Questa è una questione di storiografia filosofica rispetto a cui si sono delineate posizioni contrastanti: c'è chi ritiene che la speculazione abbia, come luogo di crescita, il confronto con altre forme di pensiero e che si sviluppi in un ambiente di pura rarefazione intellettuale. Altri invece ritengono che, per cogliere l'humus più vero, cioè per cercare di capire quale sia la genesi reale di un pensiero, occorra conoscere l'autore, il pensatore, nella sua realtà esistenziale. Noi per capire meglio in cosa consiste questa differenza di posizione, possiamo prendere due classici della filosofia, Hegel da una parte e Nietzsche dall'altra. Cosa dice Hegel?
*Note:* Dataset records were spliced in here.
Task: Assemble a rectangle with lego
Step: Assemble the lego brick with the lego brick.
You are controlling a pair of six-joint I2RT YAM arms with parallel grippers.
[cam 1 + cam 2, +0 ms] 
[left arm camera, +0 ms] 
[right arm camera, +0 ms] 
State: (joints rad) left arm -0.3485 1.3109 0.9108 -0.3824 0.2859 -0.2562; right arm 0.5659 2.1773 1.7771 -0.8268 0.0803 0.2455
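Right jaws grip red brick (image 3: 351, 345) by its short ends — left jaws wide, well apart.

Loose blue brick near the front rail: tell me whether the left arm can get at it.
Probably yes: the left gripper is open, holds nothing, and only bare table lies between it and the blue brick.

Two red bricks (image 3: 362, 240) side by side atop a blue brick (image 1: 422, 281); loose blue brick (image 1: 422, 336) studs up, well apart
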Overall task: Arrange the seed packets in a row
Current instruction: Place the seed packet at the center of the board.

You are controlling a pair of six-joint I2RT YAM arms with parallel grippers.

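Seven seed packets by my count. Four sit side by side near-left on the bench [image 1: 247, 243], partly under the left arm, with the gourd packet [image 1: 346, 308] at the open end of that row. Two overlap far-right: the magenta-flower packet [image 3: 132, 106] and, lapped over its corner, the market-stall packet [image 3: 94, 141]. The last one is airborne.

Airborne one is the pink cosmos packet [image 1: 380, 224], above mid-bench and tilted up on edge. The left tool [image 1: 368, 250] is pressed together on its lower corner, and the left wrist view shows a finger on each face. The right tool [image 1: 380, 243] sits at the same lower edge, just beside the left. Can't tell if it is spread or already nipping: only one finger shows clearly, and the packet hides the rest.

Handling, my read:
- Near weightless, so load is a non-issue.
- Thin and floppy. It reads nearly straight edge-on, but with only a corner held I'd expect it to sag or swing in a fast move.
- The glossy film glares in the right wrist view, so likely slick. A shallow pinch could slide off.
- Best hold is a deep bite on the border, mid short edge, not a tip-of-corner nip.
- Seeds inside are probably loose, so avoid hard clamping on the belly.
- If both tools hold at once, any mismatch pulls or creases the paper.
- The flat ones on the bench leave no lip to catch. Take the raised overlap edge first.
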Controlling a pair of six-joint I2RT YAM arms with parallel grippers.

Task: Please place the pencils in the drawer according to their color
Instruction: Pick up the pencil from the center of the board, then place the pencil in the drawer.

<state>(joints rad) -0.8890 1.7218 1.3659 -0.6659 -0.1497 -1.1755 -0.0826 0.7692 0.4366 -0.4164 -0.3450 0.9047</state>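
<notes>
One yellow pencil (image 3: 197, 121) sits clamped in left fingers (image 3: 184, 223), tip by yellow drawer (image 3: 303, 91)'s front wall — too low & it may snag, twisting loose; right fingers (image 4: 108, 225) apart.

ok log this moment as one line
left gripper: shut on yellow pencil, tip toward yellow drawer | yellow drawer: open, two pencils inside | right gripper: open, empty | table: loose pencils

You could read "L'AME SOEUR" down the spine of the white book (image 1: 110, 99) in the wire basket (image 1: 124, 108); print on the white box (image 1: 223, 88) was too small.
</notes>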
C'è una sua affermazione, molto significativa: "Tutto ciò che di personale c’è nella mia opera, deve essere ritenuto falso". All’opposto c'è la dichiarazione di Nietzsche: "Io ho sempre messo nelle mie opere tutto il mio corpo e tutta la mia vita. Non so cosa siano i problemi puramente intellettuali". Del resto anche a non volere fare una scelta di tipo storiografico, se vogliamo capire Nietzsche o molti altri pensatori, di scrittori, sarebbe un disastro non avere notizie nella loro vita quotidiana di uomini, di individui. Possiamo noi capire, cogliere, il significato vero della filosofia di Pascal o di Kierkegaard o dello stesso Nietzsche? Questa consapevolezza di guardare al nucleo "spermatico" della genesi del pensiero filosofico è stato poi accolto come un criterio di base fondamentale nella tradizione della filosofia esistenzialistica. L'esistenzialismo fa propria questa esigenza e cerca non solo di riuscire a cogliere il rapporto tra pensiero ed esistenza, ma anche di riconoscere ai pensatori quella forza di "persuasione", che dipende proprio dall'aver guardato all'esistenza nel tentativo di spiegarla.
2. Può ricordare i momenti più significativi della vita di Nietzsche, su cui il biografo deve indirizzare l'attenzione per cogliere la presenza concreta del nesso di vita e pensiero, di biografia e opera?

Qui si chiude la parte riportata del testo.